BIST 9.645
DOLAR 32,58
EURO 34,83
ALTIN 2.411,78
HABER /  GÜNCEL

Robert Fisk: Yargılansaydı, neler anlatırdı?

Bin Ladin'le görüşen nadir gazetecilerden olan Independent yazarı, 'El Kaide liderinin zaten sağ yakalanmak istemediğini, ama bir yargı sürecinin, eğer olsaydı, asıl başkalarını kaygıya sokacağını' savunuyor.

Abone ol

Usame Bin Ladin'le mülakat yapan az sayıdaki gazeteciden, Independent muhabiri Robert Fisk, ABD operasyonunda öldürülen El Kaide liderinin ihanete uğradığı görüşünü dile getiriyor.
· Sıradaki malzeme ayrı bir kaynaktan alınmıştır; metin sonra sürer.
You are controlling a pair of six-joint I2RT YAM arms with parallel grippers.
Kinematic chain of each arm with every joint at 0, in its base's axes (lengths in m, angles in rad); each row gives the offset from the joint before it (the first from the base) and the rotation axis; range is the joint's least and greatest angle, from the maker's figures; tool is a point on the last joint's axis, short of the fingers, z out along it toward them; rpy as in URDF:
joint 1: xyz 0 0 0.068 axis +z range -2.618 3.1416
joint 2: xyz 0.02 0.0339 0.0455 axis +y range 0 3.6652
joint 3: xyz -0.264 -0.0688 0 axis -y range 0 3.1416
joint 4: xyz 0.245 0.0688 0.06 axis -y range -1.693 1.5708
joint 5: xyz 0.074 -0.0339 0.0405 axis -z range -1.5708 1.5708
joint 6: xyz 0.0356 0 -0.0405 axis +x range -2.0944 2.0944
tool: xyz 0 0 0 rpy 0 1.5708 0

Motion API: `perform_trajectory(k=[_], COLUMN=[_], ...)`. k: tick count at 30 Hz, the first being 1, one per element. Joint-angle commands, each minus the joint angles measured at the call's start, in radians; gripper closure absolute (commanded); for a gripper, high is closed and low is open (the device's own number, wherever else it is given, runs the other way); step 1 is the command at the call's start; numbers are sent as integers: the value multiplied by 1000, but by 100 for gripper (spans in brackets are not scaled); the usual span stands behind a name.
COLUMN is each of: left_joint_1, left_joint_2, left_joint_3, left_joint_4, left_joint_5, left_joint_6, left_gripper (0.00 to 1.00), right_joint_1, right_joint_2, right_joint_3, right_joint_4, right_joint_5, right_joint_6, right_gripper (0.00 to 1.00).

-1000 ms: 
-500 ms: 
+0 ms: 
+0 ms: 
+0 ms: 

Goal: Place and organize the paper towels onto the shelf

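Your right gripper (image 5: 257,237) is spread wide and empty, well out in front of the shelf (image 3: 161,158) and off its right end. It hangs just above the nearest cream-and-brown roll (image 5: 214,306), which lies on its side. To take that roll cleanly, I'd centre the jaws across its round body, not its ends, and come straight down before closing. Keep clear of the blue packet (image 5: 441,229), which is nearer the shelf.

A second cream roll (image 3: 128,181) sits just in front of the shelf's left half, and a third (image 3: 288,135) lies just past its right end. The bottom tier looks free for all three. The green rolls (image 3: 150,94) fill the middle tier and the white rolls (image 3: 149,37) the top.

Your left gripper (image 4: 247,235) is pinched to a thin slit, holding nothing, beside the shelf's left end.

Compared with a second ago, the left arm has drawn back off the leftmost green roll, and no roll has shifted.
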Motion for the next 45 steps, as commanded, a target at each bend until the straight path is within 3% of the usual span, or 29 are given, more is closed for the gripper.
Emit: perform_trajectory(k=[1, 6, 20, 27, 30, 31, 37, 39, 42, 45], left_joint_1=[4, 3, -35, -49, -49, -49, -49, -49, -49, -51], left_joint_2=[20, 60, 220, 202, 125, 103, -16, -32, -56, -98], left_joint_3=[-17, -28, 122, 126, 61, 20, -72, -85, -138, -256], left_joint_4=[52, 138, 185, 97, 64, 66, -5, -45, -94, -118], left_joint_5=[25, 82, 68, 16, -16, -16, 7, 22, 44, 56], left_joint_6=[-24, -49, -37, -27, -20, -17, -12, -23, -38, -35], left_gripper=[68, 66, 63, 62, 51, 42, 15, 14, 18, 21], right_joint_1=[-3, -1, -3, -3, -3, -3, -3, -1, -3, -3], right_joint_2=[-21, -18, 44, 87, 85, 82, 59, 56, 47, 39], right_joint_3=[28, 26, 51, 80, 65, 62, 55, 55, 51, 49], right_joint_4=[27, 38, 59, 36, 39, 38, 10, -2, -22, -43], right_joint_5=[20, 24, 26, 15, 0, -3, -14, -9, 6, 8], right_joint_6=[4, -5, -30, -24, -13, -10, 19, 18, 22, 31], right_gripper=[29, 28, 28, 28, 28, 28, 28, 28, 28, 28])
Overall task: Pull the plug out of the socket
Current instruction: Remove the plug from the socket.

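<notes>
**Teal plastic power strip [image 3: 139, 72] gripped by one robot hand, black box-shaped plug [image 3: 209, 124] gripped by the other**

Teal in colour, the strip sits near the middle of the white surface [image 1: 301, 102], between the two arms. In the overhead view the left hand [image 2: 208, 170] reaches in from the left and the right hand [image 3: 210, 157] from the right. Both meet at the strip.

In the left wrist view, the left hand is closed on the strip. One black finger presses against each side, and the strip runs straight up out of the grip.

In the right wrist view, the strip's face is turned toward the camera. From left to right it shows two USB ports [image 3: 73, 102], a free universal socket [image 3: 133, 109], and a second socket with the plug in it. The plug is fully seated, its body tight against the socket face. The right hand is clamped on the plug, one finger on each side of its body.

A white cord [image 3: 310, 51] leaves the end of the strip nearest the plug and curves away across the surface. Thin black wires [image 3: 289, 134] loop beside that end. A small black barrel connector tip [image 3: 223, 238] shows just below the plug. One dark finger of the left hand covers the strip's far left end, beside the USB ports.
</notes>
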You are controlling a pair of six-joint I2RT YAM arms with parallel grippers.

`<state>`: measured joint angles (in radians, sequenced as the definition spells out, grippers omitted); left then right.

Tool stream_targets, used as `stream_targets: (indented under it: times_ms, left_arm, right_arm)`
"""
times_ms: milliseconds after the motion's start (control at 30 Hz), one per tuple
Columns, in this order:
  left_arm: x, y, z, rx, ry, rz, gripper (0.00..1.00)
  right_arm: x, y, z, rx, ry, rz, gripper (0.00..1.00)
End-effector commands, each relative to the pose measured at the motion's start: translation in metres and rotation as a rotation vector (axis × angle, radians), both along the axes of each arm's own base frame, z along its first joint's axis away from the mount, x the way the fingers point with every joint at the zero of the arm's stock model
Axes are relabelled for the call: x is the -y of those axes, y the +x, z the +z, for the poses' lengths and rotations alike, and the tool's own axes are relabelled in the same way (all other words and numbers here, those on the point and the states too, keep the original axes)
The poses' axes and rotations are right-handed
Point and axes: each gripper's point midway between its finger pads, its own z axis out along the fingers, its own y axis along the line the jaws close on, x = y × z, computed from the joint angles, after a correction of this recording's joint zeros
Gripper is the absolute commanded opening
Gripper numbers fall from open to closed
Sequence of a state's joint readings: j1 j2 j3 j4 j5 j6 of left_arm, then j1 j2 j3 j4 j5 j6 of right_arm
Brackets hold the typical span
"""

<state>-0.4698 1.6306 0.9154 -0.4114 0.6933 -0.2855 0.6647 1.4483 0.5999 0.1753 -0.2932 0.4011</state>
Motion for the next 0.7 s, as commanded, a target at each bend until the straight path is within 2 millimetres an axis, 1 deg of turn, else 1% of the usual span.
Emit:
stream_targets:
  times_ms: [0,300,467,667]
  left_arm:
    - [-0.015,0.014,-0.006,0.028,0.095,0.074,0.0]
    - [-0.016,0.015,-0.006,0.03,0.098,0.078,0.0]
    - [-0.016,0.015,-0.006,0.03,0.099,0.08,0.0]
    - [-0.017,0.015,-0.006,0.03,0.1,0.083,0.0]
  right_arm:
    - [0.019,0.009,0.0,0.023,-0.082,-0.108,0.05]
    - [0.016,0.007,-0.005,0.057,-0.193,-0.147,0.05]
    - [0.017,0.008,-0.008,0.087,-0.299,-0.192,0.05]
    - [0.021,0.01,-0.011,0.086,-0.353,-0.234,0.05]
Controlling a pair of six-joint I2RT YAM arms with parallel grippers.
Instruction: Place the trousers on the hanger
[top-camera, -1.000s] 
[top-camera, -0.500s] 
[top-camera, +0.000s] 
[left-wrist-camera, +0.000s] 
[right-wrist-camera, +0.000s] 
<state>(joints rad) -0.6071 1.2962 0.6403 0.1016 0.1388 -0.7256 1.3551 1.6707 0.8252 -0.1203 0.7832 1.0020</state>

Fisk, ''İhanete mi uğradı? Tabii ki. Pakistan, başından beri saklandığı yeri biliyordu'' başlıklı yazısında, El Kaide lideri muhtemelen hem Pakistan istihbaratının hem de ordunun ihanetine hedef oldu" diyor.

''Bundan sonra birileri intikam saldırıları peşinde olacaktır'' uyarısında bulunan Fisk, ''Ama Arap dünyasındaki kitlesel devrimler zaten El Kaide'nin siyasi olarak öldüğüne işaret ediyor'' diyor:

''Bin Ladin'in bizzat kendisi bana Arap dünyasındaki Batı yanlısı rejimleri, Mübarek ve Yemen'deki bin Ali diktatörlüklerini yıkmak istediğini söylemişti. Yeni bir İslami halife yaratmak istiyordu.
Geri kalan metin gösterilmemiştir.